- Born: 1912
- Died: 19 January 1988 (aged 75–76)
- Education: PhD in Acoustic Sciences
- Alma mater: Kharazmi University, Sorbonne University, Aix-Marseille University
- Occupations: Musician, Physicist
- Writing career
- Notable work: Presenting Iranian music intervals

= Mehdi Barkeshli =

Iranian physicist and musician (1912–1988)

Mehdi Barkeshli (مهدی برکشلی) (1912 – 19 January 1988) was an Iranian musician, composer, violinist, and researcher in the field of theoretical music and its physical foundations who presented the physical coordinates of the ratios of specific intervals in Iranian music.

== Education ==
Mehdi Barkeshli was born in 1912 to a religious family in Tehran. he received his primary education at Tofigh Elementary School and completed his secondary education at Sharaf High School in 1913. His first music teacher was Esmaeil Zarrinfar, who taught him the violin (in Iranian music) for two years.

At the age of 21, at the suggestion of Mahmoud Hesabi, he completed his bachelor's degree in physics and chemistry at the scientific branch of the Higher Teachers' College (later part of the University of Tehran) and taught at the Dar al-Fonun and Tharwat high schools. During this time, barkeshli continued to study the theoretical and practical aspects of music with Ali-Naqi Vaziri and while familiarizing himself with his new theory of Iranian music, he learned to play the violin and work with an orchestra. he was the only one to receive a high school diploma from the Vaziri private music school.

He also worked as a violinist and composer in the National Music Lovers' Association Orchestra, founded by Ruhollah Khaleqi in 1944.he also studied introductory Iranian chamber music under Abolhasan Saba.

In 1946, barkeshli was sent to France with a group of others to continue his studies. In Paris, in addition to studying at the International Center for Educational Studies, he studied physics at the Sorbonne University, graduating at the age of 37 with a state doctorate in science. he also worked for a while at the French National Center for Scientific Research (C.N.R.S.) in the field of acoustics, and in 1953 he received a doctorate in acoustics from the Aix-Marseille University.

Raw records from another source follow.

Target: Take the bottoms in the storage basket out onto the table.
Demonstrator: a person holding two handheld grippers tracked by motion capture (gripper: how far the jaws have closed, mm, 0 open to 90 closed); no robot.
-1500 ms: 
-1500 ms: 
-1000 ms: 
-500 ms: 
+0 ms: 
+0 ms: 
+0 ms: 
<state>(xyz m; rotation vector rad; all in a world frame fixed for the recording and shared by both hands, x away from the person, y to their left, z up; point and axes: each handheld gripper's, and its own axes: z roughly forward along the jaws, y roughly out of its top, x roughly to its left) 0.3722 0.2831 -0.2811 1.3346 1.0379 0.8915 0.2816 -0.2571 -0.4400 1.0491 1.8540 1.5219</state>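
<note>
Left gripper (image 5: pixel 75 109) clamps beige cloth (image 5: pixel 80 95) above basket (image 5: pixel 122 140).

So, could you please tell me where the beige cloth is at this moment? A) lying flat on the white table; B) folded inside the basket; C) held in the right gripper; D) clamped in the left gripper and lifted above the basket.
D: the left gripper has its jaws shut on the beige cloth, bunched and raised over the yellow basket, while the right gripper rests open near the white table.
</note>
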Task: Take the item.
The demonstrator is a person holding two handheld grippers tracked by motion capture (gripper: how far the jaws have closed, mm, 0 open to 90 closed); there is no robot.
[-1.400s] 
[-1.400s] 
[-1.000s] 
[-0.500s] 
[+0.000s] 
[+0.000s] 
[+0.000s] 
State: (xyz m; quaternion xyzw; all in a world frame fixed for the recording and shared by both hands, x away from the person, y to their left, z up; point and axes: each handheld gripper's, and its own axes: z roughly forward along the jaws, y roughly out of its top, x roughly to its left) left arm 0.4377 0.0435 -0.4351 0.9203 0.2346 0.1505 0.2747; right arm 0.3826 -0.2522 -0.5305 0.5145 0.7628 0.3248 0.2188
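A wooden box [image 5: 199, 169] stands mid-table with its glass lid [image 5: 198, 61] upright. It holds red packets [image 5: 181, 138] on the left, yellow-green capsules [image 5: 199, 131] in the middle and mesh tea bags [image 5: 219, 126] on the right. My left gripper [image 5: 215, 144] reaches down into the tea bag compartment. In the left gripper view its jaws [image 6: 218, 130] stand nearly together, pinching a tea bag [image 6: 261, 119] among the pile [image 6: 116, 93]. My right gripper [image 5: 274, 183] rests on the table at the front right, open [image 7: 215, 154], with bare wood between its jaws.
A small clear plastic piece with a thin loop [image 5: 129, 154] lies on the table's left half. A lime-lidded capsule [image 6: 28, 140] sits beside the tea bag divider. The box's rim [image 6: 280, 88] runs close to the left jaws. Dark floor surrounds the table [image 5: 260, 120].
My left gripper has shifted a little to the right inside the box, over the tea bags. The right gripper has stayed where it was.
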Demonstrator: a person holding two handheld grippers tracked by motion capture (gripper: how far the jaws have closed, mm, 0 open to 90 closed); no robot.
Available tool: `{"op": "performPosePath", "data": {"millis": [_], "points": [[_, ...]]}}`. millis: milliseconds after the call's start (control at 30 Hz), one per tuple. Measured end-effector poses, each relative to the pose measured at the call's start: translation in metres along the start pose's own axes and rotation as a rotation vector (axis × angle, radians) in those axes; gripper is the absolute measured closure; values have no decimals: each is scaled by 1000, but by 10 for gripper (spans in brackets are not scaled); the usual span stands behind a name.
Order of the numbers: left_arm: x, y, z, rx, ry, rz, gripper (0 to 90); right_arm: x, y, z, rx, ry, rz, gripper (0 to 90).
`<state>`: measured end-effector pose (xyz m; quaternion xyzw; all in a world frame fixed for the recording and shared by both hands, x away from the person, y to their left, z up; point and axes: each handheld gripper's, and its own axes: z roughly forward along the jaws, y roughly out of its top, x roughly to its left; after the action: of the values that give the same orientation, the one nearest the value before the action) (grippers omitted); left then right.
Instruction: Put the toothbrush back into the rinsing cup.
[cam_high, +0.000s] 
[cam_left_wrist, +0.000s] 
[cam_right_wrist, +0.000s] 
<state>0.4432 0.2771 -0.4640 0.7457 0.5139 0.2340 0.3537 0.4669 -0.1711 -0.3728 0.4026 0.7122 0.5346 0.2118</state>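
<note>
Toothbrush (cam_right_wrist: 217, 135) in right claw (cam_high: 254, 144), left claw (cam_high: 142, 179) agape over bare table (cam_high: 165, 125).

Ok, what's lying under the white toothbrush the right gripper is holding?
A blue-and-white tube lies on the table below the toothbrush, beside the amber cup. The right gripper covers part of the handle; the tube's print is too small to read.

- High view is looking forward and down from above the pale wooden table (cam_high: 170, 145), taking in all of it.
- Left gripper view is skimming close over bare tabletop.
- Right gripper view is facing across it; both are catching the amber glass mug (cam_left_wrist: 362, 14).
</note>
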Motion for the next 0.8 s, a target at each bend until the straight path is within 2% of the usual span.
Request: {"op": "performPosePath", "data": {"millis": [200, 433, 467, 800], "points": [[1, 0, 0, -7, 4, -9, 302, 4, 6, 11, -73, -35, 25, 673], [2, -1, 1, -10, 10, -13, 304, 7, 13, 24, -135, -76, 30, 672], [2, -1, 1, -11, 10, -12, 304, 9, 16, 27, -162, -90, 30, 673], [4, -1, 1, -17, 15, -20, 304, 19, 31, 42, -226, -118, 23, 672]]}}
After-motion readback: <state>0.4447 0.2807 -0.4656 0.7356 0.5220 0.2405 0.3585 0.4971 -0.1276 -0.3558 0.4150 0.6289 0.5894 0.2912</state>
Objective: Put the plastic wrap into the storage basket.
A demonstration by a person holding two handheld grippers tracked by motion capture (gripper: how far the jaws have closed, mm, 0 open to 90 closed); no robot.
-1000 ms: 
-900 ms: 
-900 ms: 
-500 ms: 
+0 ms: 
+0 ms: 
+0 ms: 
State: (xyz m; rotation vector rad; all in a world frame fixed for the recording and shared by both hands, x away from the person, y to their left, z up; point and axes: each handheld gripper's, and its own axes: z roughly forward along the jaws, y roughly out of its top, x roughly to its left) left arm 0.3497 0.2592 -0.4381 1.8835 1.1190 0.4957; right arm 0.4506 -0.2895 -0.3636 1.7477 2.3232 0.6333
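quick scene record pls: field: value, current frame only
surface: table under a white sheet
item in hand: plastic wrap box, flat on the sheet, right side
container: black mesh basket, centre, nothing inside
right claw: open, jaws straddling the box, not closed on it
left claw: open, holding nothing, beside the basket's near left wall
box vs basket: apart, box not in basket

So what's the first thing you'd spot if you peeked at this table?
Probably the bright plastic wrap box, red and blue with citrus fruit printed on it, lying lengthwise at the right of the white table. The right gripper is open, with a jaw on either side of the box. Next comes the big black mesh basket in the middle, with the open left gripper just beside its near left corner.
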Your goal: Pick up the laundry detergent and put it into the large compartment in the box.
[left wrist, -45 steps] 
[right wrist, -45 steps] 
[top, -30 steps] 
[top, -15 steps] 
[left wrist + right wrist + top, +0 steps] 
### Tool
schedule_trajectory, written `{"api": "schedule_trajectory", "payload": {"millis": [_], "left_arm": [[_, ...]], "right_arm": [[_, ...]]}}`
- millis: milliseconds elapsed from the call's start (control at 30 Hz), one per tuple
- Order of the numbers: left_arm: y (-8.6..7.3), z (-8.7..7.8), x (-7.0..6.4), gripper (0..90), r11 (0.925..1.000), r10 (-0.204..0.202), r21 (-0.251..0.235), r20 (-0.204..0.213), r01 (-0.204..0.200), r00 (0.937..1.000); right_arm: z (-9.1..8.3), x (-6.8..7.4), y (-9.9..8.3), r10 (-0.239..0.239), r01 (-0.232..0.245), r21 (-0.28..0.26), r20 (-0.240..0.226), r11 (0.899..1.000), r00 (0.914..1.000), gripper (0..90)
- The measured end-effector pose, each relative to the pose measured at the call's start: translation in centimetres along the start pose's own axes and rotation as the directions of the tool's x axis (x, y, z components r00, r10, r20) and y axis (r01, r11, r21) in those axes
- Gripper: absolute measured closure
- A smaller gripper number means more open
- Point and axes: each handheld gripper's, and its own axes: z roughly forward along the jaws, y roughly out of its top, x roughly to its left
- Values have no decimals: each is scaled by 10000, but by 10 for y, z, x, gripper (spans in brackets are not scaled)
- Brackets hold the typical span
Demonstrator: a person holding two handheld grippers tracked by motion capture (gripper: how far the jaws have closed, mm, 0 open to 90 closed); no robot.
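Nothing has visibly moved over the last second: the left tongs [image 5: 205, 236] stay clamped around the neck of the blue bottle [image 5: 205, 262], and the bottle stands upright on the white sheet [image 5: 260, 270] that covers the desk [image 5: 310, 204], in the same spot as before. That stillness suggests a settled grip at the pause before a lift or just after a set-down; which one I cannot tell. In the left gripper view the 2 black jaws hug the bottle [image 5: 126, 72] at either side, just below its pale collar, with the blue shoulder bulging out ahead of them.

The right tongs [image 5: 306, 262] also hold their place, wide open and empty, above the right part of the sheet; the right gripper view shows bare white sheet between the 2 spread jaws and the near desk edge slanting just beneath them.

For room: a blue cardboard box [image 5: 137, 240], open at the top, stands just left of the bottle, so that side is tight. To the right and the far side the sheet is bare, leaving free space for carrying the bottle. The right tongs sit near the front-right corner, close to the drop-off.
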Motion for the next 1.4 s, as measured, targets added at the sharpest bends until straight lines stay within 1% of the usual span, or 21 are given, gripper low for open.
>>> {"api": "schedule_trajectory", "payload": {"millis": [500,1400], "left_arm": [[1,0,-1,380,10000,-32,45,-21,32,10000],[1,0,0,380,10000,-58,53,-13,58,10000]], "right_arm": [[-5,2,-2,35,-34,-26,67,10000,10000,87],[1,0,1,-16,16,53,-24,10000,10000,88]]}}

During this time, due to the commonality between physics and music in the field of sounds and vibrations, he devoted himself to understanding the physical coordinates of pitch and other scientific aspects of music. he also researched and wrote on the history and characteristics of traditional Iranian music and the works of ancient Iranian musicians. he recorded his knowledge of the "row" of music on thirty gramophone records (78 rpm) at the National Recording Studio in Paris. these records are not available in Iran.

== Return to Iran ==
After returning to Iran, in 1955, he was the educational inspector of the Ministry of Culture (later renamed the Ministry of Education) and presented plans for the development of the Directorate General of Fine Arts, such as the establishment of the National Organization of Iranian Folklore and the National House of Voice, and the establishment of a higher musicology course at the National Conservatory of Music.

After that, he worked at the University of Tehran in the Physics Department of the Faculty of Science, teaching courses such as heat, mechanics, electromagnetism, modern physics, acoustics, and other disciplines. In the early 1970s, he was appointed as the head of the Physics Department of the Faculty of Science.

He has written more than forty articles in the fields of acoustics, music, and science education, including 23 articles in English and French and more than twenty articles in Persian, eleven works in the fields of physics, mechanics, radiography, and music, and four translations and commentaries on ancient texts in the field of music.
== Death ==
Barkeshli died on the morning of 19 January 1988, and was buried in the cemetery of Imamzadeh Abdollah, Ray.